1. Add to marketplace
2. Install Proof
Frequently asked questions
- What does Tonone's Proof do?
- Proof is the AI QA engineer in the Tonone team for Claude Code. It designs test strategies for the project's risk profile, builds Playwright and Cypress E2E suites with page object models and proper isolation, creates API test suites for contract enforcement, audits existing suites for flaky tests and coverage gaps, and produces tests that stay maintainable as the codebase evolves.
- How does Proof make Playwright tests less brittle?
- Proof uses page object models that encapsulate all selectors for a page or component in a single file. When the UI changes, only the page object needs updating, not every test that uses the page. Proof also writes assertions that test user-observable outcomes rather than specific DOM content, so copy changes and layout changes do not break the test.

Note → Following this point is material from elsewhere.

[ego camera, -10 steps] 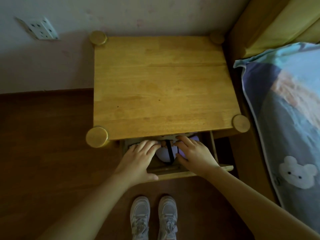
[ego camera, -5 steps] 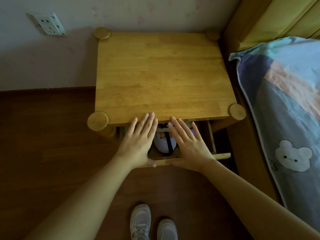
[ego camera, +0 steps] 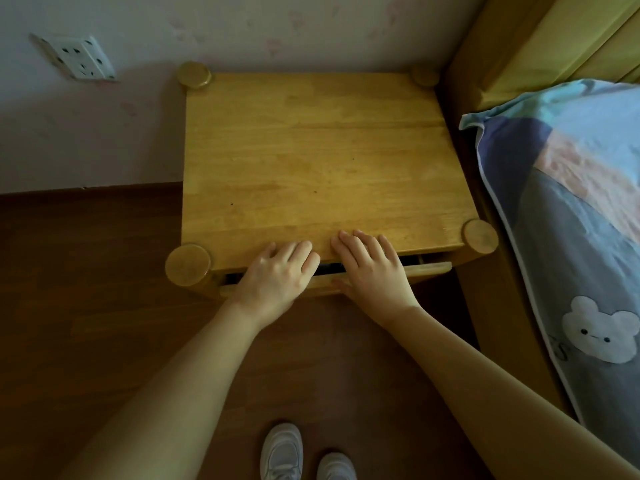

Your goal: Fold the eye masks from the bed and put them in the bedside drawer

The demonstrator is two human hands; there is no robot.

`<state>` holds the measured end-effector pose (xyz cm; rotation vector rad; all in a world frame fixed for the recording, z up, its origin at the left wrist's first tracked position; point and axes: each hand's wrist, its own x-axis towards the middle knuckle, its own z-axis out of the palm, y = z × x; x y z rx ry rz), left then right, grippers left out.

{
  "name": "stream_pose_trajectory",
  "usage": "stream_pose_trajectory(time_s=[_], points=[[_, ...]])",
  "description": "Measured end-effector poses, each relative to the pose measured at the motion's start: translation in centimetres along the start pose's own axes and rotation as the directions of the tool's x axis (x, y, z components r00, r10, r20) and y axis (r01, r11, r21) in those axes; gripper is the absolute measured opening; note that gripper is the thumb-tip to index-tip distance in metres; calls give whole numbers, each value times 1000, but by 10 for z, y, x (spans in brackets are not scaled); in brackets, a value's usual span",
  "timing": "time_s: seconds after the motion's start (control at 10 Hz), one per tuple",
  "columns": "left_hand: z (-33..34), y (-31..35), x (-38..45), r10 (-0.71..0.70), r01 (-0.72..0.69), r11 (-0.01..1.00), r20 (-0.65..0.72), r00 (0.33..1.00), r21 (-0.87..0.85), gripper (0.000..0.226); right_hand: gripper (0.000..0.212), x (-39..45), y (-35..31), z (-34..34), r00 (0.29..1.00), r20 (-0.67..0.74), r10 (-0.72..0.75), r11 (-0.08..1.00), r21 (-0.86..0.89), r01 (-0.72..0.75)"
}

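The wooden bedside table (ego camera: 311, 161) stands against the wall. Its drawer (ego camera: 429, 269) is pushed almost fully in, with only a thin dark gap showing under the tabletop. My left hand (ego camera: 277, 275) and my right hand (ego camera: 370, 268) lie side by side on the drawer front, fingers straight and reaching onto the tabletop's front edge. The eye masks are hidden inside the drawer.
The bed with a blue and pink patterned cover (ego camera: 571, 220) lies close on the right, its wooden headboard (ego camera: 540, 39) behind. A wall socket (ego camera: 78, 58) sits on the left wall. My two white shoes (ego camera: 304, 455) stand on the dark wood floor.
The drawer has slid in from well open to nearly closed under both hands. The masks seen inside it earlier are now out of sight.
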<state>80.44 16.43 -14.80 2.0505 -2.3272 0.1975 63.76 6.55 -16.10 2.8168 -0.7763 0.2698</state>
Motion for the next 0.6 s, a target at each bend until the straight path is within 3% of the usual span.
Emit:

- What is a test strategy and why do I need one?
- A test strategy is a concrete plan for how a project's testing coverage is structured: which test types (unit, integration, E2E) cover which parts of the system, which tools are used at each layer, how tests are run in CI, and where the highest-priority coverage gaps are. Without a strategy, teams accumulate tests without a coherent structure, producing coverage that is uneven, slow to run, and unreliable to trust.
- How does Proof handle flaky tests?
- Proof treats flaky tests as engineering debt with a root cause that needs to be found and fixed, not masked with retries. The proof-audit skill analyzes flaky test patterns to identify the source, shared mutable state, timing dependencies, missing cleanup, order-dependent fixtures, and recommends structural fixes that eliminate the non-determinism rather than working around it.
- Can Proof write API tests for GraphQL or gRPC?
- Yes. Proof writes API test suites for REST, GraphQL, and gRPC APIs, covering contract enforcement at the protocol level relevant to each. For GraphQL, this includes query shape, error responses, and resolver behavior. For REST, it covers HTTP semantics, status codes, error shapes, and auth enforcement.
- Is Tonone's Proof free to use?
- Yes. Tonone is MIT-licensed and free to use. Proof is one of 23 agents included in the Tonone package for Claude Code. You pay only for Claude Code token usage during the testing work itself.
- How does Proof handle test data and database state?
- Proof uses fixture functions that create test data programmatically before each test and clean it up after, so tests run independently without leaving state that affects subsequent tests. This is the primary structural fix for order-dependent test failures, tests that pass in isolation but fail when run after another test that left conflicting database state.
- What is the difference between proof-e2e and proof-api?
- proof-e2e builds browser-level end-to-end tests using Playwright or Cypress, exercising user journeys through the full application stack. proof-api builds API-level test suites that test HTTP endpoints directly, covering contract behavior, error handling, and auth rules without a browser. Both use proper isolation and fixture management, but at different layers of the test pyramid.